| TRY IT |
Write out the data again in full, exactly as it reads.

| RECORDED INFORMATION |

● ● ● ●

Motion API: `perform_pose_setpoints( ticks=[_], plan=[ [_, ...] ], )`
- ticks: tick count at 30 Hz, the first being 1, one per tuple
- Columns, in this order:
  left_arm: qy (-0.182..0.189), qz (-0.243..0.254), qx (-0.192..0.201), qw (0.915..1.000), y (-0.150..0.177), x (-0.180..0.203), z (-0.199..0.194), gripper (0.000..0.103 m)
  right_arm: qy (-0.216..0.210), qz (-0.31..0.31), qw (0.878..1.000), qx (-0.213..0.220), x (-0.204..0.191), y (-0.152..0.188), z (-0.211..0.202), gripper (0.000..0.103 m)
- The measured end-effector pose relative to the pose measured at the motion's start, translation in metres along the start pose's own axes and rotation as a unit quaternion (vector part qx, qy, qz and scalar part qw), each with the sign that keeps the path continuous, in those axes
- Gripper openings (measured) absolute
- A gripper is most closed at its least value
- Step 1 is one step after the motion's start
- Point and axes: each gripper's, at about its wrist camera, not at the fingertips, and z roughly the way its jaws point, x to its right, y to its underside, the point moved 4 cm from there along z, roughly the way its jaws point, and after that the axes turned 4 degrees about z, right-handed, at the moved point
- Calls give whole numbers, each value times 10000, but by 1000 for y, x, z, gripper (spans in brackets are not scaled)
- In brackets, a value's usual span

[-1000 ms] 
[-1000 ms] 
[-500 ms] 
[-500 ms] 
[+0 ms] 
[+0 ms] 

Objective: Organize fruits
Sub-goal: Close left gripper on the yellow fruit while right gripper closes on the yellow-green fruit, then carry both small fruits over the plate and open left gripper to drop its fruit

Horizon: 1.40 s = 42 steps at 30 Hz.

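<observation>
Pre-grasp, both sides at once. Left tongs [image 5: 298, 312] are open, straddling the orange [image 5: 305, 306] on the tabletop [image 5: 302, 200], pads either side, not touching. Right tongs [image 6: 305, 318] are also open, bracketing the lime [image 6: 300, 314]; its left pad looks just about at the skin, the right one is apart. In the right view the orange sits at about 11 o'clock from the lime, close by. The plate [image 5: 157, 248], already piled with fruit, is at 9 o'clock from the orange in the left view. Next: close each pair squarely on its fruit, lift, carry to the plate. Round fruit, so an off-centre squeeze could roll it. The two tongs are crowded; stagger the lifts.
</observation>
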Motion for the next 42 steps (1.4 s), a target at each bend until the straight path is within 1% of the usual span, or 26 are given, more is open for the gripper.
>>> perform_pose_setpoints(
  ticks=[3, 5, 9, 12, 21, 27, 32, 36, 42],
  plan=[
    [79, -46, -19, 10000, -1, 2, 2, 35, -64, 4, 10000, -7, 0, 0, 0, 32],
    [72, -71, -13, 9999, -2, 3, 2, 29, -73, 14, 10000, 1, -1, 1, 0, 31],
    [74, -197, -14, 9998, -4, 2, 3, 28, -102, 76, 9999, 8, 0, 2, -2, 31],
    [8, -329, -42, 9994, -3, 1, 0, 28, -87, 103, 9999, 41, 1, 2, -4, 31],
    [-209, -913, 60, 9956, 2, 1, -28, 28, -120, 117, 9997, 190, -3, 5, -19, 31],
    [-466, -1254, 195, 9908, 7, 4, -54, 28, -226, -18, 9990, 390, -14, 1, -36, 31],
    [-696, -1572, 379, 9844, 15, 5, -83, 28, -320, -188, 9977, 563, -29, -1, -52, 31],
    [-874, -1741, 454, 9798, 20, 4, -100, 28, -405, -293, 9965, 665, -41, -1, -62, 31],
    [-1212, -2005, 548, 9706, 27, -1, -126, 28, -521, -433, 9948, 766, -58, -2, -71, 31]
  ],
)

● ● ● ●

| RESULT OF THIS TASK |
Motion API: `perform_pose_setpoints( ticks=[_], plan=[ [_, ...] ], )`
- ticks: tick count at 30 Hz, the first being 1, one per tuple
- Columns, in this order:
  left_arm: qy (-0.182..0.189), qz (-0.243..0.254), qx (-0.192..0.201), qw (0.915..1.000), y (-0.150..0.177), x (-0.180..0.203), z (-0.199..0.194), gripper (0.000..0.103 m)
  right_arm: qy (-0.216..0.210), qz (-0.31..0.31), qw (0.878..1.000), qx (-0.213..0.220), x (-0.204..0.191), y (-0.152..0.188), z (-0.211..0.202), gripper (0.000..0.103 m)
- The measured end-effector pose relative to the pose measured at the motion's start, translation in metres along the start pose's own axes and rotation as a unit quaternion (vector part qx, qy, qz and scalar part qw), each with the sign that keeps the path continuous, in those axes
- Gripper openings (measured) absolute
- A gripper is most closed at its least value
- Step 1 is one step after the motion's start
- Point and axes: each gripper's, at about its wrist camera, not at the fingertips, and z roughly the way its jaws point, x to its right, y to its underside, the point moved 4 cm from there along z, roughly the way its jaws point, and after that the axes turned 4 degrees about z, right-handed, at the moved point
- Calls give whole numbers, each value times 10000, but by 1000 for y, x, z, gripper (spans in brackets are not scaled)
- In brackets, a value's usual span

[-1000 ms] 
[-1000 ms] 
[-500 ms] 
[-500 ms] 
[+0 ms] 
[+0 ms] 

Objective: Organize fruits
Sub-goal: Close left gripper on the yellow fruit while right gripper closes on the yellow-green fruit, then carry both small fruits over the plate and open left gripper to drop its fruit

Horizon: 1.40 s = 42 steps at 30 Hz.

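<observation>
Pre-grasp, both sides at once. Left tongs [image 5: 298, 312] are open, straddling the orange [image 5: 305, 306] on the tabletop [image 5: 302, 200], pads either side, not touching. Right tongs [image 6: 305, 318] are also open, bracketing the lime [image 6: 300, 314]; its left pad looks just about at the skin, the right one is apart. In the right view the orange sits at about 11 o'clock from the lime, close by. The plate [image 5: 157, 248], already piled with fruit, is at 9 o'clock from the orange in the left view. Next: close each pair squarely on its fruit, lift, carry to the plate. Round fruit, so an off-centre squeeze could roll it. The two tongs are crowded; stagger the lifts.
</observation>
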Motion for the next 42 steps (1.4 s), a target at each bend until the straight path is within 1% of the usual span, or 26 are given, more is open for the gripper.
>>> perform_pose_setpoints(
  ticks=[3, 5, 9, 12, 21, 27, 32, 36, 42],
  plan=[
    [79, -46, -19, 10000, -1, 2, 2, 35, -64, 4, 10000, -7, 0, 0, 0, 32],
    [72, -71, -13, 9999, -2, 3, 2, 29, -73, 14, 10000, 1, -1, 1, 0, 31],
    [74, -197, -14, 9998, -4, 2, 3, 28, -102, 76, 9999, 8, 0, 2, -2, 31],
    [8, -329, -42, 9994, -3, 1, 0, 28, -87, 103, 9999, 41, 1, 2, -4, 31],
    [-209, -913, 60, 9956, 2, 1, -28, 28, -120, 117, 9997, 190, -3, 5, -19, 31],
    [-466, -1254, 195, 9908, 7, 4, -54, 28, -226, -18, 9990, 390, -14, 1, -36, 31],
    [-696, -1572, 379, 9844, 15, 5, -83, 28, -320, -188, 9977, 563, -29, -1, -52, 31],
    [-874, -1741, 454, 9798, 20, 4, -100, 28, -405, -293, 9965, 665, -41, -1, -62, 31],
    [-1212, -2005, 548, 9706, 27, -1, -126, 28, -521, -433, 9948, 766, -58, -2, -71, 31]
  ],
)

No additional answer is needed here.